Book Review: Lora Leigh’s Wicked Lies

Posted October 6, 2015 by Kathy Davie in Book Reviews

I received this book for free from in exchange for an honest review. This does not affect my opinion of the book or the content of my review.

Book Review: Lora Leigh’s Wicked Lies

Wicked Lies


by

Lora Leigh


romantic suspense in Paperback edition on September 1, 2015 and has 352 pages.

Explore it on Goodreads or Amazon


Other books by this author which I have reviewed include Styx's Storm, Moving Violations, Cops and Cowboys, B.O.B.'s Fall, Manaconda, A Wish a Kiss a Dream, "Dragon Prime", Primal, Live Wire, Navarro's Promise, Forbidden Pleasure, Beyond the Dark, Black Jack, Tempting the Beast, Dangerous Pleasure, Maverick, Man Within, Midnight Sins, Wild Card, Tied with a Bow, Lawe's Justice, Legally Hot, Deadly Sins, Stygian's Honor, Surrender to Fire, Nauti Temptress, Submission & Seduction, Wicked Sacrifice, Secret Sins, Nautier and Wilder, Shameless Embraces, Wicked Pleasure, Only Pleasure, Guilty Pleasure, Twin Passions, Nauti Enchantress, Shattered Legacy, Intense Pleasure, Knight Stalker, Enthralled, Secret Pleasure, Rule Breaker, "The One", Nauti Angel, Nauti Seductress, Wake a Sleeping Tiger, Collision Point, Cross Breed, One Tough Cowboy, Hot for the Holidays, Dawn's Awakening, "Night Hawk"

Second in the Men of Summer romantic suspense series and revolving around a group of male friends. The couple focus is on Kenni Maddox/Annie Mayes and Jazz Lancing.

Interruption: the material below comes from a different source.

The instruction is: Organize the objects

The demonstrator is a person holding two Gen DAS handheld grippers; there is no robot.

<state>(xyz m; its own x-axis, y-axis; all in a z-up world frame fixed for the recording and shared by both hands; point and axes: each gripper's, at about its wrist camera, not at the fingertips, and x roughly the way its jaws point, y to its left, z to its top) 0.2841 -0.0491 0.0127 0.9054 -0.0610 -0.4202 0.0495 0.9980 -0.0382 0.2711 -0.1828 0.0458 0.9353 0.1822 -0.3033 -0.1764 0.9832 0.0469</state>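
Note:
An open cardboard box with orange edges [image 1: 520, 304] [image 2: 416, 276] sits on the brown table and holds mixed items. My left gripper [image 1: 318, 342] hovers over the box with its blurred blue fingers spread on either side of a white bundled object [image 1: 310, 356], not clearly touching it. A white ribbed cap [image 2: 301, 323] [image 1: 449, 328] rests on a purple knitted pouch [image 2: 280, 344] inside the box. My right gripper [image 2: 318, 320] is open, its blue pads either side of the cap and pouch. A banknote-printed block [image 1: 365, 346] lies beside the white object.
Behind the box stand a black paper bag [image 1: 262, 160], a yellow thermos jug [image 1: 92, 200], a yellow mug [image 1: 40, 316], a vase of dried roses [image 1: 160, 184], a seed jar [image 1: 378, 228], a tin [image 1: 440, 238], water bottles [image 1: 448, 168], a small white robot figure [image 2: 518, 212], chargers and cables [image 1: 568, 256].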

Do not expect a list of characters… I couldn’t bear to get that close.

My Take

I was not expecting Wicked Lies to be a repeat of Leigh’s The Callahans series, which I essentially hated for the lousy writing.

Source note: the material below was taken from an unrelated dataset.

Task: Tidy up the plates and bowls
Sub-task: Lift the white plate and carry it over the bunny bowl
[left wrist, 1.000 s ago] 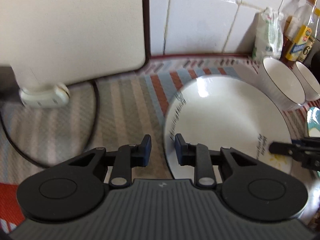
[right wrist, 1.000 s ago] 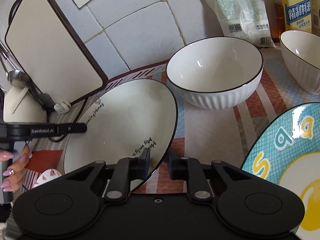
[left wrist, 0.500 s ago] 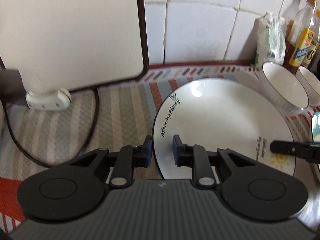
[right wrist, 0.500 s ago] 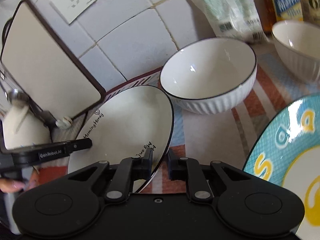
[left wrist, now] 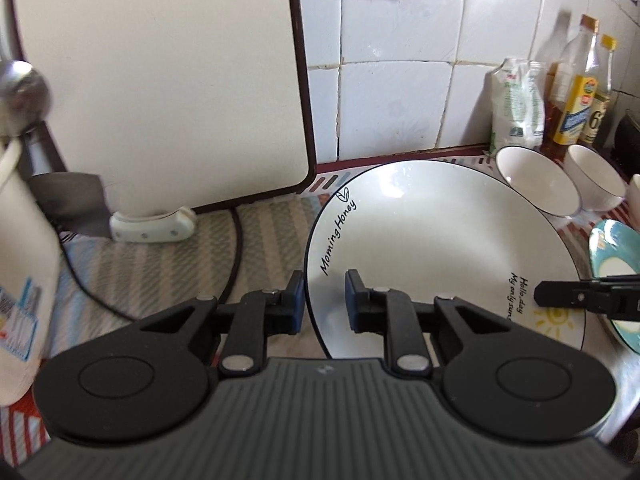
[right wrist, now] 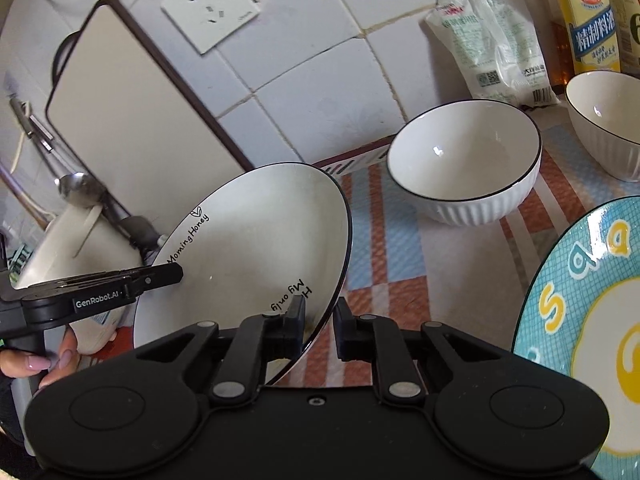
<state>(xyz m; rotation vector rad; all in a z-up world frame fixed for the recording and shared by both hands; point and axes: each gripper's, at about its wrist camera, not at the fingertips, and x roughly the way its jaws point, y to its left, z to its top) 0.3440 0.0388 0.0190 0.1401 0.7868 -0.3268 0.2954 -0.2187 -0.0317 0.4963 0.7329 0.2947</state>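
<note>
Lifted, tilted white plate (right wrist: 256,248), seemingly between both grippers' fingers (right wrist: 298,312).

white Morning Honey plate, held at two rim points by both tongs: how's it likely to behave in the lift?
The white plate looks glazed, so probably slippery. Left tongs and right tongs straddle thin rim edges: it may pivot. Likely rigid, chippable.
</note>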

In this one, Kenni is tired of her wicked, horrible past, ten years of running, hiding, escaping all those assassination attempts by people with whom she was raised. It takes 68 pages before we finally reach some idea of what Annie’s whole problem is. It takes even longer before we find out who Annie really is.

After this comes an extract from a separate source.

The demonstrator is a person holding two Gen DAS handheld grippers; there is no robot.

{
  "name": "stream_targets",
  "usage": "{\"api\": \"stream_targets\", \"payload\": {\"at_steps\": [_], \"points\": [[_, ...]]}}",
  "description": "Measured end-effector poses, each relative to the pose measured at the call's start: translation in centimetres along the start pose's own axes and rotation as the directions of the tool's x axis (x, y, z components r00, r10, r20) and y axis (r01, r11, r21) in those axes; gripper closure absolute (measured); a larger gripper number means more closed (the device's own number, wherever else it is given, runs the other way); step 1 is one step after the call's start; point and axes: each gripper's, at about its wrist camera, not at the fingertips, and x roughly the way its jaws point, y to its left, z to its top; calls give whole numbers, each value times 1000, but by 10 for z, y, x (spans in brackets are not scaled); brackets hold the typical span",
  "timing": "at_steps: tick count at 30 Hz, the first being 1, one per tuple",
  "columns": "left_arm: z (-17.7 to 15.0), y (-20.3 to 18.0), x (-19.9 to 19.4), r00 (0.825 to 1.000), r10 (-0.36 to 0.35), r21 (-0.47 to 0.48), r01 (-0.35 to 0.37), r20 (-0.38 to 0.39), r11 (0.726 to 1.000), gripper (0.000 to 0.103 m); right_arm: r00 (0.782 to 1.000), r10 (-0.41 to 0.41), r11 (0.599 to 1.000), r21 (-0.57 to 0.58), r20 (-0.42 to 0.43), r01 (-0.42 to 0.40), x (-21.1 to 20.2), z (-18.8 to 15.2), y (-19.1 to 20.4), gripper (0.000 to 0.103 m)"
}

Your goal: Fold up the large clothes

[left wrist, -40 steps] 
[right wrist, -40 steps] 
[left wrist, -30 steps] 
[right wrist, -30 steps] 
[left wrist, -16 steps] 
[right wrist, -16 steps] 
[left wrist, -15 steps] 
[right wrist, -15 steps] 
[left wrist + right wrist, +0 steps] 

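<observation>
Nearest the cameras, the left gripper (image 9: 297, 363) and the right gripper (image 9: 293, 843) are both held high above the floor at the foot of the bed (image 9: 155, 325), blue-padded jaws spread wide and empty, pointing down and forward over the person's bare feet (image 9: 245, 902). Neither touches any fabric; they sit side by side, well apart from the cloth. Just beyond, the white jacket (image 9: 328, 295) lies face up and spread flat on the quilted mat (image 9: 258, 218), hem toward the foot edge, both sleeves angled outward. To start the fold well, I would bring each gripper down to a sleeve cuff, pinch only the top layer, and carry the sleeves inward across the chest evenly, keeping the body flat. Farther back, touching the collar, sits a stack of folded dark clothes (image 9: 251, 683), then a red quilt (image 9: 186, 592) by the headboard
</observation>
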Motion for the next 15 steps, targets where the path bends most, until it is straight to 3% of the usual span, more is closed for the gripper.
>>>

And that’s where the really big problems begin. Leigh needs to make up her mind. In one paragraph she has Annie/Kenni declaring that she’s been avoiding her brothers and father because they are guilty of killing her mother and trying to kill her for the past ten years; in the next paragraph, she’s protecting them, claiming she hasn’t contacted them because she doesn’t want to get them killed. Which is it? Why not create a blend of confusion over whether they could possibly be involved, but how could they? Raise the tension with that confusion.

Instead, all it did was send my eyeballs rolling, and rolling so much that I had to skip entire pages so I could get to the end of this disaster. Yep, I even skipped the sex scenes. That’s how bad it was. Speaking of which, what is it with male characters who think they’re so irresistible that they can take what they want? It’s one thing when the author twists the trope with a dominant male confronting a woman who does want him, but is denying her inner want — which is the case here, although Leigh does NOT make it believable. Actually, nothing is believable.

How exactly is this Kin thing tied to the government? Are Jazz, Zack, and Slade supposed to be foster brothers? Is that what ties them together? Does Annie/Kenni really think she can hang out in her hometown for two years without giving herself away? Why is Cord so paranoid? Is the entire Kin so stupid, that they don’t pick up on the traitors? And why does the Kin need to exist in the first place? Why is/was Jazz so infatuated with this seventeen-year-old that he’d build his entire place exactly as she described? What were the New York City cops doing after the explosion?

Her mother, and then Kenni, have this evidence, and they can’t manage to get it to the family? How about a phone call to beg them to stop sending people to kill her? It either gives her family a heads-up that something is wrong in their organization or they know she knows. Gunny is so brilliant with a computer, but he can’t figure out an anonymous email Kenni could sendto her family and ask why? She returns to the town full of Kin, her hometown, to hide? She’s got all these pictures of the men who have been coming after her, and she can’t scan ’em, send ’em to her family, and ask why?

Leigh kept repeating the issues, over and over and over. I can’t figure out if she was trying to build tension — some show, well, a lot of show would’ve been nice — or lengthen the book.

I think she’s supposed to be a smart woman, but how dumb can you get?